Exercise brief:
What lines below include the string "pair"? Pick them out and copy them.
───── Extracted data
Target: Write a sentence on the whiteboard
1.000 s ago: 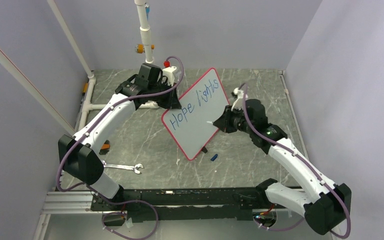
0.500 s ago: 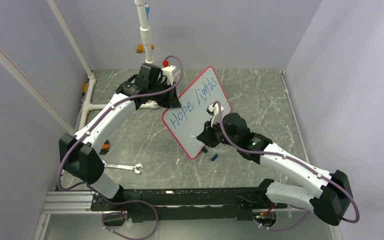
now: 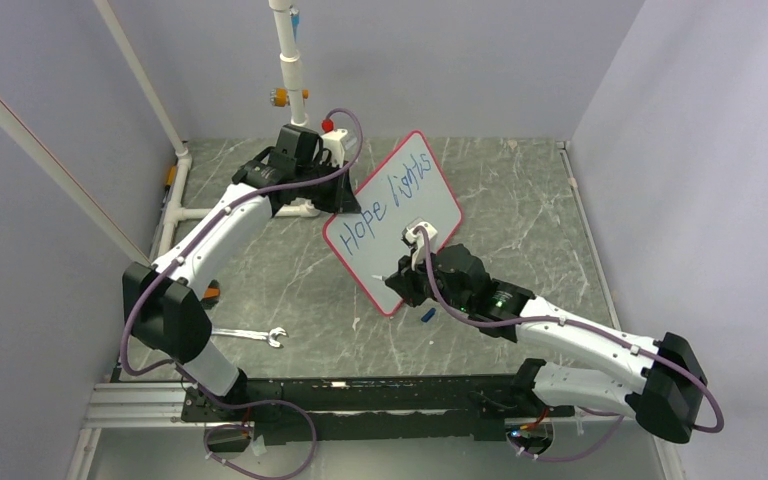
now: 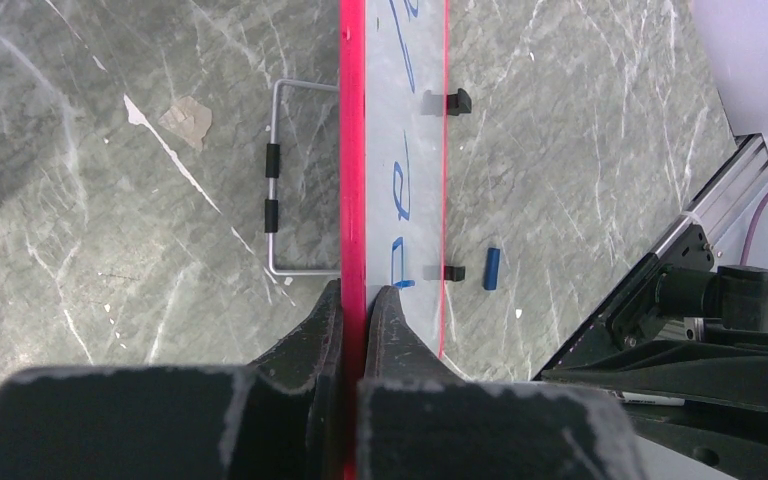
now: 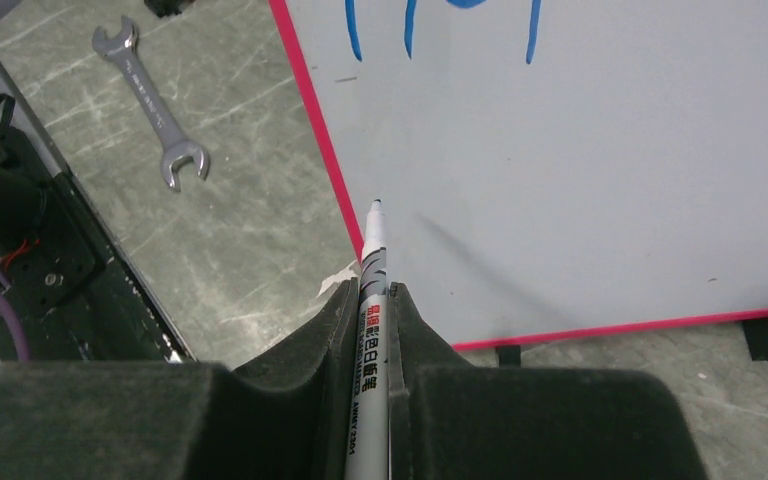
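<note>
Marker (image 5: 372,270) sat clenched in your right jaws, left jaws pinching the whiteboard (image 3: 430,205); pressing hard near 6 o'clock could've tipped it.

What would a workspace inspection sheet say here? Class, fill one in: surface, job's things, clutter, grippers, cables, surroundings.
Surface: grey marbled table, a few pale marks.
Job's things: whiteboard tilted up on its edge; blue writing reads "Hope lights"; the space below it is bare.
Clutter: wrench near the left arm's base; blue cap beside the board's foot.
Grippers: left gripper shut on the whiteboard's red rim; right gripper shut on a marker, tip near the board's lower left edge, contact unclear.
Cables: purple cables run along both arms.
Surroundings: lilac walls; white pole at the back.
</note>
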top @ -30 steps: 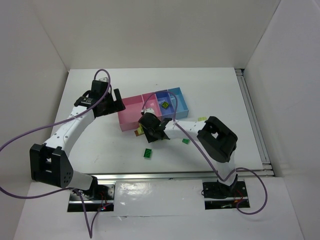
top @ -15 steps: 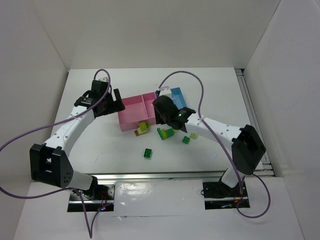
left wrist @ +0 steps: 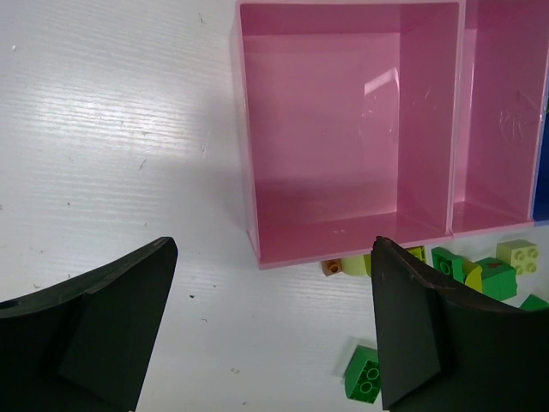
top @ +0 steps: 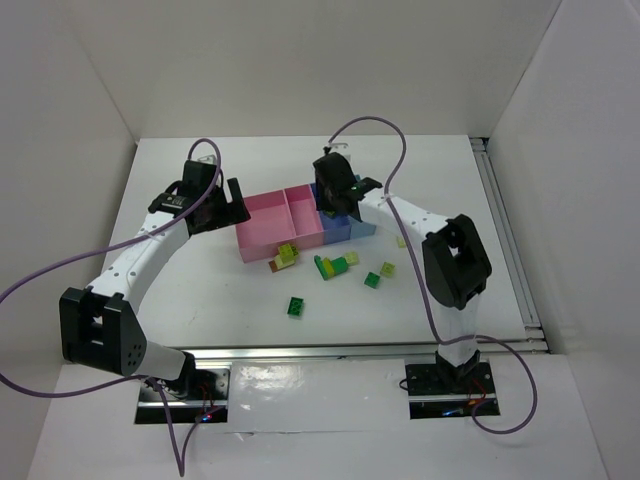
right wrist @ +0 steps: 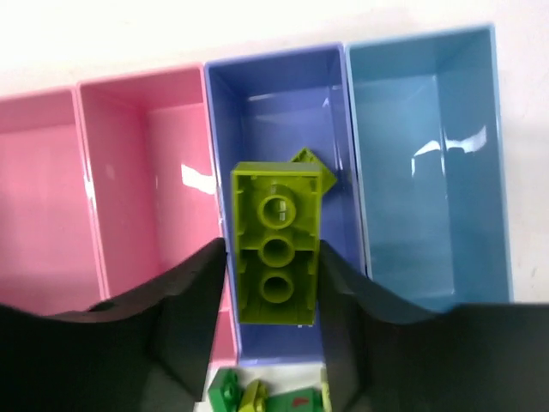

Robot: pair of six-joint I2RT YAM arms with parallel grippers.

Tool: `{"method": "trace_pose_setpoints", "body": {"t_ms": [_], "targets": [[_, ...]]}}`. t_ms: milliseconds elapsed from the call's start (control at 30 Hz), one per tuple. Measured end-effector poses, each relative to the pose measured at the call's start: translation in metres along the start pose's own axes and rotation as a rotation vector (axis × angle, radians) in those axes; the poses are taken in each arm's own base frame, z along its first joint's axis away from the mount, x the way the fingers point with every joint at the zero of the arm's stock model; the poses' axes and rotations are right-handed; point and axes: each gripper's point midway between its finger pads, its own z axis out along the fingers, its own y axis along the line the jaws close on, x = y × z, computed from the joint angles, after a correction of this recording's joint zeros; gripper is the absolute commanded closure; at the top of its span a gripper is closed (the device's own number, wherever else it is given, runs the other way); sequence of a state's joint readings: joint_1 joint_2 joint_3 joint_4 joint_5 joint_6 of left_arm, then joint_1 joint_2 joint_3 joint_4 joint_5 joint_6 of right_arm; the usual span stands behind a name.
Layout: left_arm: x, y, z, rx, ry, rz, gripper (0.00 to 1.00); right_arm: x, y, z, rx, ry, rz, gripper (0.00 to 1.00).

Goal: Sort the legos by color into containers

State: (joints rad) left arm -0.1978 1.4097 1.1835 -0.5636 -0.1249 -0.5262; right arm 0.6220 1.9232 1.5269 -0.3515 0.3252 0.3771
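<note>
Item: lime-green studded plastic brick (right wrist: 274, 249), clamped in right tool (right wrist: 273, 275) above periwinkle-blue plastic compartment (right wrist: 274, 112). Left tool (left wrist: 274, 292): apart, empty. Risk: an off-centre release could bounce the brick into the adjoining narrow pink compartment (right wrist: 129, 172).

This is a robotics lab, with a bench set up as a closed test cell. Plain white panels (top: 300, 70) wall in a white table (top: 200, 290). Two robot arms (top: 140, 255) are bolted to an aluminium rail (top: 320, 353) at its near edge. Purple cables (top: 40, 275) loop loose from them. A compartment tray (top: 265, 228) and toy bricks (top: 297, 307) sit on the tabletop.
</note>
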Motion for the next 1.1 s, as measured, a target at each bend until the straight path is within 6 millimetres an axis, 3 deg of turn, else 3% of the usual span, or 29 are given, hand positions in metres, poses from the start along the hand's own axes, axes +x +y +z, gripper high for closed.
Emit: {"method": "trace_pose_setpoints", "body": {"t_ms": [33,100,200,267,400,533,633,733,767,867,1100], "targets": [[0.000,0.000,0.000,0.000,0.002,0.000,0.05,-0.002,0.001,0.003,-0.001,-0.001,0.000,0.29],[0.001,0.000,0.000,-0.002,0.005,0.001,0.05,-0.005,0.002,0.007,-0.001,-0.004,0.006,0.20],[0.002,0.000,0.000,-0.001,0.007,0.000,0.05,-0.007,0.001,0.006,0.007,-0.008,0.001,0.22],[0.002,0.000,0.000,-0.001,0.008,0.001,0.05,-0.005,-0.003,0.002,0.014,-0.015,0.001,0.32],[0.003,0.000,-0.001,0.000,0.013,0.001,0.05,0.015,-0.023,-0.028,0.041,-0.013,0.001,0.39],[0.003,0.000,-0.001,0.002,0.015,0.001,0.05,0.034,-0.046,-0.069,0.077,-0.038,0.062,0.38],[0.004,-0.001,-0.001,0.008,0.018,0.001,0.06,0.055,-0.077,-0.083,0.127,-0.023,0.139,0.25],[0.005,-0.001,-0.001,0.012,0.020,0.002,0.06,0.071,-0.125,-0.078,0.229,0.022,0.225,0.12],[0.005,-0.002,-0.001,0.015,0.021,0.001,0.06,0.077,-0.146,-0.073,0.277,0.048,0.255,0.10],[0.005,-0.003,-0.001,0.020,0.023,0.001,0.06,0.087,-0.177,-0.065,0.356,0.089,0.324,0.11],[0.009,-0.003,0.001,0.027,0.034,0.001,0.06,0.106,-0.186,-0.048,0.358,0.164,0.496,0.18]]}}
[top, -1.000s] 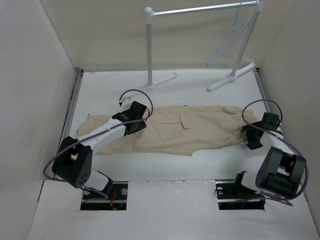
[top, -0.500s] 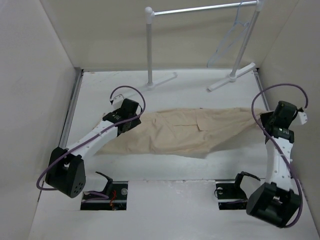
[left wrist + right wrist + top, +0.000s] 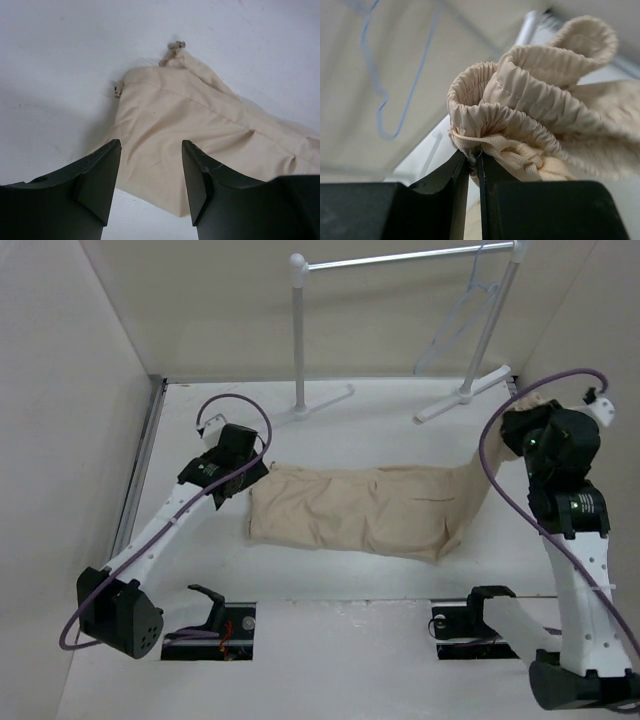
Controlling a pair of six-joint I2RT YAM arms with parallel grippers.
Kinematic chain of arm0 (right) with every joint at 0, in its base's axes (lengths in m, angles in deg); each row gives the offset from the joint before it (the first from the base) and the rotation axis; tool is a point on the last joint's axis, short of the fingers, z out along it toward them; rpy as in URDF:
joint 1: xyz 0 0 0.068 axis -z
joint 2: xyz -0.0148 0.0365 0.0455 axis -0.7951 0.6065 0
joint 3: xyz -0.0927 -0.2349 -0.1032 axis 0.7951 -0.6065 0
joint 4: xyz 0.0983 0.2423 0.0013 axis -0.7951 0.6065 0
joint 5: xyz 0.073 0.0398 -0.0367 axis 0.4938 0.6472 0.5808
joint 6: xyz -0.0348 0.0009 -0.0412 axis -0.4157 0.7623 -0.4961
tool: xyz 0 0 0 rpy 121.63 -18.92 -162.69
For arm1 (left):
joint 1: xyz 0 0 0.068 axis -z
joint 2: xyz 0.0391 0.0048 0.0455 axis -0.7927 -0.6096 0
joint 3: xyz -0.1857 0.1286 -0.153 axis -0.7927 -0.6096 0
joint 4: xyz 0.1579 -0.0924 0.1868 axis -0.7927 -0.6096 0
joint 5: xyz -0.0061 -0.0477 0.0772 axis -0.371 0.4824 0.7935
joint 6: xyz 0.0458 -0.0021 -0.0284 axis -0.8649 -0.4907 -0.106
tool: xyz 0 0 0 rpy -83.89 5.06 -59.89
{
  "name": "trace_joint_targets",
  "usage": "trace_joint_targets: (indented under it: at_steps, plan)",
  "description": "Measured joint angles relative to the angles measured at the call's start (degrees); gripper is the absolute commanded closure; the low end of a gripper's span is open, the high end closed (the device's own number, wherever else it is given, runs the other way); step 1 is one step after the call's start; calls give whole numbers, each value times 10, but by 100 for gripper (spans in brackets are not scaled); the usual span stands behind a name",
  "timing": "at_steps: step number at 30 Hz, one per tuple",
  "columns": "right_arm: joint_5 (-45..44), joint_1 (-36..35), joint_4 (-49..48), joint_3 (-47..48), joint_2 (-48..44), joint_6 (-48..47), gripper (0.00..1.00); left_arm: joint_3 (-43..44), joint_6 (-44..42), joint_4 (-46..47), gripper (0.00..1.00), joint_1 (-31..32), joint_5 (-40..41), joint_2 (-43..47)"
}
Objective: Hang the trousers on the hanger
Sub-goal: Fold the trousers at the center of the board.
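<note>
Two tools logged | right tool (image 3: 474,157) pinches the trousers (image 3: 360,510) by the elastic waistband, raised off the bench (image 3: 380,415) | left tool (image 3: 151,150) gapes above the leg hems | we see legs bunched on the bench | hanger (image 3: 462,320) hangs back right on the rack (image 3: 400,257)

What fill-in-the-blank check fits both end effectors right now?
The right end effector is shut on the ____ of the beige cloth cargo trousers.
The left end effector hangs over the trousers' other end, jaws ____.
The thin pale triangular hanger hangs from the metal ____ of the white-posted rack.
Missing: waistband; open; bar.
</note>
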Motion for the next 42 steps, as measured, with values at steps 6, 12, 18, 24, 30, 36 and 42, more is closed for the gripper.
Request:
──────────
Reply:
Robot: pair of six-joint I2RT YAM arms with parallel grippers.
Controlling a pair of six-joint I2RT YAM arms with parallel grippers.

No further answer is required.